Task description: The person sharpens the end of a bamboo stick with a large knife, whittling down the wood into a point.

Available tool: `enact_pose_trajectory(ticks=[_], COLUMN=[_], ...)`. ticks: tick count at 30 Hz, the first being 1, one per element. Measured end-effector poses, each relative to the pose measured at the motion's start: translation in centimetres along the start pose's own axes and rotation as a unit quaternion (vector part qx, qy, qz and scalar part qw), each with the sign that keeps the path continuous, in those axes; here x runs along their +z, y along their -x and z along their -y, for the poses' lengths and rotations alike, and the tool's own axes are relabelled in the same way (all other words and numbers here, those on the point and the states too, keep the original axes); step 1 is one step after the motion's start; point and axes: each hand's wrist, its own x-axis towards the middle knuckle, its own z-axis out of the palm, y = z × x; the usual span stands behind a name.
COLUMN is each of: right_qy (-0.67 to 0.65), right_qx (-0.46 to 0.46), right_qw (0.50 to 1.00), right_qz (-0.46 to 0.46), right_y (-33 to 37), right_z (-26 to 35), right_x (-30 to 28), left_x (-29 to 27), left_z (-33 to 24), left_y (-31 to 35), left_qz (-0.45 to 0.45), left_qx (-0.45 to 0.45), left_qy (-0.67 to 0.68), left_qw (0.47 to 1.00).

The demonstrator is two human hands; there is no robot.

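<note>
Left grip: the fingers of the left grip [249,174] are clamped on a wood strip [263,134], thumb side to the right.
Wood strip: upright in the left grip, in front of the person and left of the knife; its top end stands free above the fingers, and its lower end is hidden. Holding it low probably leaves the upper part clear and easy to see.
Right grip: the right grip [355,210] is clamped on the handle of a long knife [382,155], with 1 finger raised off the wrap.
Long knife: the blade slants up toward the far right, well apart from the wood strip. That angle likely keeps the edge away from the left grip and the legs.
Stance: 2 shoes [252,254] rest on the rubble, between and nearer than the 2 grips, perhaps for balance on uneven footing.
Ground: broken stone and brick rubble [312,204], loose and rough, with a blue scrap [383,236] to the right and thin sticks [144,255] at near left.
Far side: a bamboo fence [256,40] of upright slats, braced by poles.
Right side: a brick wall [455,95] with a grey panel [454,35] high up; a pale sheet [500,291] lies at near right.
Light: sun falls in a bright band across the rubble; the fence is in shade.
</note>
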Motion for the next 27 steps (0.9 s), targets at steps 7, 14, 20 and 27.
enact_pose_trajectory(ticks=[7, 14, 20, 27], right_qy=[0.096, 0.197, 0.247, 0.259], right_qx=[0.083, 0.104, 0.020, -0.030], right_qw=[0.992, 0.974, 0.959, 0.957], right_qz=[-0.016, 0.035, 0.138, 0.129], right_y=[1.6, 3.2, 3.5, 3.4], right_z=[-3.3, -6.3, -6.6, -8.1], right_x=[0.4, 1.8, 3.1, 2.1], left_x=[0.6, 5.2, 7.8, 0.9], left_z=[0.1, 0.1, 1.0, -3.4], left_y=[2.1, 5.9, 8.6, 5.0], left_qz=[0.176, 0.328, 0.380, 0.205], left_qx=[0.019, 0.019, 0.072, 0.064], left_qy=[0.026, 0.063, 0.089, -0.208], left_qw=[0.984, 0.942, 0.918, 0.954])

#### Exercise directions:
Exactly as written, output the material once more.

#### Answer to this exercise:
Task description: The person sharpens the end of a bamboo stick with a large knife, whittling down the wood into a point.

Available tool: `enact_pose_trajectory(ticks=[_], COLUMN=[_], ...)`. ticks: tick count at 30 Hz, the first being 1, one per element. Measured end-effector poses, each relative to the pose measured at the motion's start: translation in centimetres along the start pose's own axes and rotation as a unit quaternion (vector part qx, qy, qz and scalar part qw), each with the sign that keeps the path continuous, in those axes; here x runs along their +z, y along their -x and z along their -y, for the poses' lengths and rotations alike, and the tool's own axes are relabelled in the same way (all other words and numbers here, those on the point and the states too, keep the original axes); step 1 is one step after the motion's start; point and axes: each hand's wrist, its own x-axis towards the middle knuckle, its own z-axis out of the palm, y = z × x; the usual span stands behind a name.
COLUMN is each of: right_qy (-0.67 to 0.65), right_qx (-0.46 to 0.46), right_qw (0.50 to 1.00), right_qz (-0.46 to 0.46), right_y (-33 to 37), right_z (-26 to 35), right_x (-30 to 28), left_x (-29 to 27), left_z (-33 to 24), left_y (-31 to 35), left_qz (-0.45 to 0.45), left_qx (-0.45 to 0.45), left_qy (-0.67 to 0.68), left_qw (0.47 to 1.00).

The demonstrator is two human hands; there is no robot.

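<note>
Left grip: the fingers of the left grip [249,174] are clamped on a wood strip [263,134], thumb side to the right.
Wood strip: upright in the left grip, in front of the person and left of the knife; its top end stands free above the fingers, and its lower end is hidden. Holding it low probably leaves the upper part clear and easy to see.
Right grip: the right grip [355,210] is clamped on the handle of a long knife [382,155], with 1 finger raised off the wrap.
Long knife: the blade slants up toward the far right, well apart from the wood strip. That angle likely keeps the edge away from the left grip and the legs.
Stance: 2 shoes [252,254] rest on the rubble, between and nearer than the 2 grips, perhaps for balance on uneven footing.
Ground: broken stone and brick rubble [312,204], loose and rough, with a blue scrap [383,236] to the right and thin sticks [144,255] at near left.
Far side: a bamboo fence [256,40] of upright slats, braced by poles.
Right side: a brick wall [455,95] with a grey panel [454,35] high up; a pale sheet [500,291] lies at near right.
Light: sun falls in a bright band across the rubble; the fence is in shade.
</note>
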Motion for the next 27 steps (0.9 s), targets at steps 7, 14, 20 and 27.
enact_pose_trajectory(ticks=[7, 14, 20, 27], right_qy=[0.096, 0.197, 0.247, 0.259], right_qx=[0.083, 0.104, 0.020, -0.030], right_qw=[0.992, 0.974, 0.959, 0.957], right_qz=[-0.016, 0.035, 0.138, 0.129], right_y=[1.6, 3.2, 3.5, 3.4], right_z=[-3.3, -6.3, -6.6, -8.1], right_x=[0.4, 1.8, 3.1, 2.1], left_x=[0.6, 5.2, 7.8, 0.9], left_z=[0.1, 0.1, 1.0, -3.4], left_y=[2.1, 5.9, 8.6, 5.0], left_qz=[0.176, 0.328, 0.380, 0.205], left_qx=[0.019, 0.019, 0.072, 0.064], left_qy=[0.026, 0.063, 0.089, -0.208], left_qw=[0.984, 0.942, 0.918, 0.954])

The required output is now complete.